Among the entries below, extract exactly the lines that run from the one with "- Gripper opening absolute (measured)" through the one with "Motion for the", both ends included.

Material to process:
^^^^^^^^^^^^^^^^

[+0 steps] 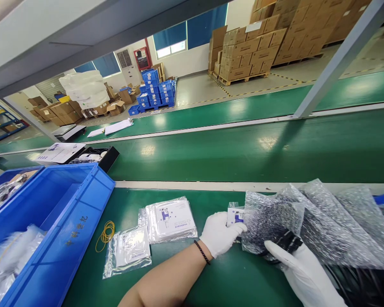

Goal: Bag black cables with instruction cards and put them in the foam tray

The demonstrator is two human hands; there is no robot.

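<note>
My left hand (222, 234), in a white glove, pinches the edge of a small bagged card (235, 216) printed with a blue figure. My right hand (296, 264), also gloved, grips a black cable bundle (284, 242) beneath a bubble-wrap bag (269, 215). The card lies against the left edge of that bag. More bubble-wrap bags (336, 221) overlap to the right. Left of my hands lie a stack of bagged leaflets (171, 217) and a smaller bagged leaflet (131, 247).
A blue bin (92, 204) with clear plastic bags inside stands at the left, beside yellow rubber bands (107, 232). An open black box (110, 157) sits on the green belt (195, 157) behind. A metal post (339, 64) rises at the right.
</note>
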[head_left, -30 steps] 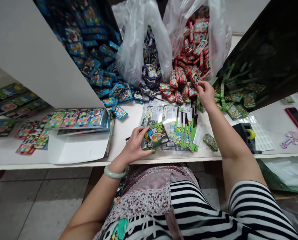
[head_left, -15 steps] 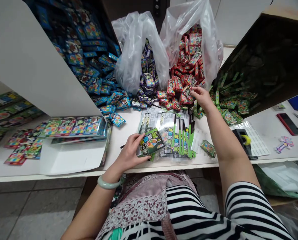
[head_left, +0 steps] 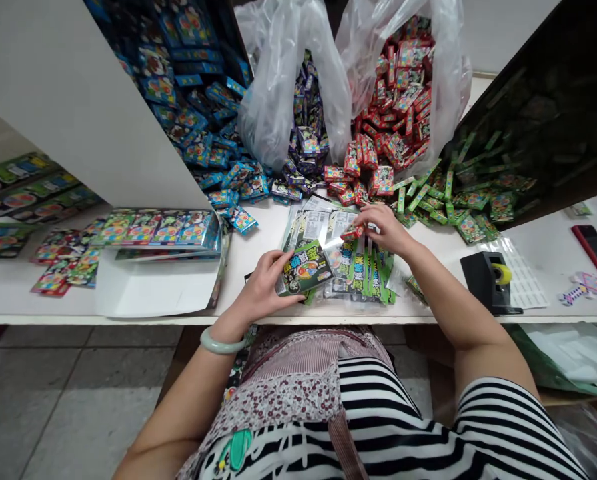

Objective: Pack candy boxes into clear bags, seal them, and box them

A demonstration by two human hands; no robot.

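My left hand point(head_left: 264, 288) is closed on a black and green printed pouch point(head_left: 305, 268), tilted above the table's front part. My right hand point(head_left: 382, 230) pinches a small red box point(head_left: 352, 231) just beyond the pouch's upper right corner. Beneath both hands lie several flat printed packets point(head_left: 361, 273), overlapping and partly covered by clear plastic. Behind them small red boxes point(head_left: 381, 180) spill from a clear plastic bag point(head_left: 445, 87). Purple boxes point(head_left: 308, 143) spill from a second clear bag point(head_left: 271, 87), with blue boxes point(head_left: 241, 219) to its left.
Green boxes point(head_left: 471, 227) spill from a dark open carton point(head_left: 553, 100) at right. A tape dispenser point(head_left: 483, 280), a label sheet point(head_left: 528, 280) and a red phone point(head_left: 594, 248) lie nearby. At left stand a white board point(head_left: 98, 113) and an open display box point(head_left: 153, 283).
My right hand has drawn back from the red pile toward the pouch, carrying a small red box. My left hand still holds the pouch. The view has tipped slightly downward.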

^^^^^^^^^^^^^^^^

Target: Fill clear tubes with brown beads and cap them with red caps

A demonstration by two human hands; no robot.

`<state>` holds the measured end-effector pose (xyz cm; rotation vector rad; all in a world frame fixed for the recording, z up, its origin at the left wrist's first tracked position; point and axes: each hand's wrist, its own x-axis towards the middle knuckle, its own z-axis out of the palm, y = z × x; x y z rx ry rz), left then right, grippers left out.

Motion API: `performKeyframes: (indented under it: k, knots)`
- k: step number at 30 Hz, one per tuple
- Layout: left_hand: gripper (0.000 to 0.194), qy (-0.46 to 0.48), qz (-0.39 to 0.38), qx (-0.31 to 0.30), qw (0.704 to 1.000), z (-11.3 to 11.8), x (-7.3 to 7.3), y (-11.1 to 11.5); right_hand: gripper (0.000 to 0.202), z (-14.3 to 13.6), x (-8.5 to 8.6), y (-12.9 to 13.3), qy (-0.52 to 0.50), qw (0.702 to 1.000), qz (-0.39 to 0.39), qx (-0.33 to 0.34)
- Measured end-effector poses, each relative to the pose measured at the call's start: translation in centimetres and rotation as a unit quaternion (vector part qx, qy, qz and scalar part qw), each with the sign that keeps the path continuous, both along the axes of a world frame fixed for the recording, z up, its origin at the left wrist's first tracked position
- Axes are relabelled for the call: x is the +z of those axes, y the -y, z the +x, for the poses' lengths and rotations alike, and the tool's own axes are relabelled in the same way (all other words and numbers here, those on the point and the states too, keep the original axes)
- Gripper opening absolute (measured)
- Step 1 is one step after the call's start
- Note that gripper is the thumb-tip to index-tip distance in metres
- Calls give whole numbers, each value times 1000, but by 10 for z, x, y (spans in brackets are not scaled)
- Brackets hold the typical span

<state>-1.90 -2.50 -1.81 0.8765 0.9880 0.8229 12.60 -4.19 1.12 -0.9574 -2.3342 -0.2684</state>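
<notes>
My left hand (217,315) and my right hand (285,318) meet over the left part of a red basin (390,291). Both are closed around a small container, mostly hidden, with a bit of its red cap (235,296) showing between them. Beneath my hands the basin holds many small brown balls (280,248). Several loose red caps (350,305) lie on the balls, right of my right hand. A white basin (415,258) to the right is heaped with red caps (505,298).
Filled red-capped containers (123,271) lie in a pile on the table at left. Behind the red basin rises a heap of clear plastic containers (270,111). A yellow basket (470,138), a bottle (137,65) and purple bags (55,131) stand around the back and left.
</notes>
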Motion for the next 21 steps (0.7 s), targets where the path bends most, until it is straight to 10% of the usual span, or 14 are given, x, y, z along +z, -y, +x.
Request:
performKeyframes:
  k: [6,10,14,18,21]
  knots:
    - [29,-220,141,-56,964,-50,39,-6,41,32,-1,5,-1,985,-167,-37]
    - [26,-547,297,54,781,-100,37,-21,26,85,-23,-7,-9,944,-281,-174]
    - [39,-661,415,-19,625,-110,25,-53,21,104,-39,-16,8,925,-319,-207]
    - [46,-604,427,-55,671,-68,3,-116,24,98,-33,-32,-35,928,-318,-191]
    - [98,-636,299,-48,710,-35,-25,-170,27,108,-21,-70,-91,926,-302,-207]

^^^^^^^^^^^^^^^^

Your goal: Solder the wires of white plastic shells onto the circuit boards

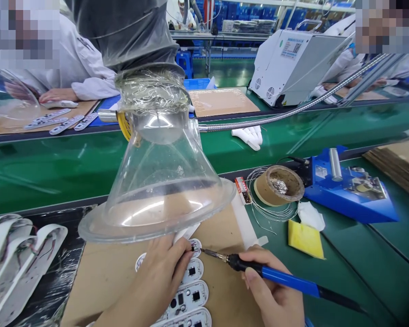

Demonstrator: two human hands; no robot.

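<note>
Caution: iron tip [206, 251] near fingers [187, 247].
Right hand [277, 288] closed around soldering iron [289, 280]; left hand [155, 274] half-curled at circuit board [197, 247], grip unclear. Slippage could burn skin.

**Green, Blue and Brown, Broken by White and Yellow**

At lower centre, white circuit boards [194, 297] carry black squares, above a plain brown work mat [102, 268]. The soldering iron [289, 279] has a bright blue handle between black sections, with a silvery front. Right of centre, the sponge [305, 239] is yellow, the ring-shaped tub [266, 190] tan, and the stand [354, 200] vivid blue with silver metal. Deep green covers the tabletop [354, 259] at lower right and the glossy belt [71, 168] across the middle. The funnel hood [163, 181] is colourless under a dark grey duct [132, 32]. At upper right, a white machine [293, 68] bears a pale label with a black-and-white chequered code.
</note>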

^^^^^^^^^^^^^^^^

Expected answer:
- Gripper opening absolute (measured)
- Step 1 is one step after the call's start
- Note that gripper is the thumb-tip to index-tip distance in metres
- Calls give whole numbers, each value times 1000, but by 10 for z, x, y (spans in brackets are not scaled)
- Brackets hold the typical span

<state>-1.90 -2.50 -1.81 0.8765 0.9880 0.8229 12.60 -4.19 1.12 -0.9574 -2.3342 -0.2684</state>
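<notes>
My left hand (217,315) and my right hand (285,318) meet over the left part of a red basin (390,291). Both are closed around a small container, mostly hidden, with a bit of its red cap (235,296) showing between them. Beneath my hands the basin holds many small brown balls (280,248). Several loose red caps (350,305) lie on the balls, right of my right hand. A white basin (415,258) to the right is heaped with red caps (505,298).
Filled red-capped containers (123,271) lie in a pile on the table at left. Behind the red basin rises a heap of clear plastic containers (270,111). A yellow basket (470,138), a bottle (137,65) and purple bags (55,131) stand around the back and left.
</notes>
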Motion for the next 21 steps (0.7 s), targets where the path bends most, until it is straight to 10% of the usual span, or 14 are given, x, y, z along +z, -y, +x.

No additional output will be generated.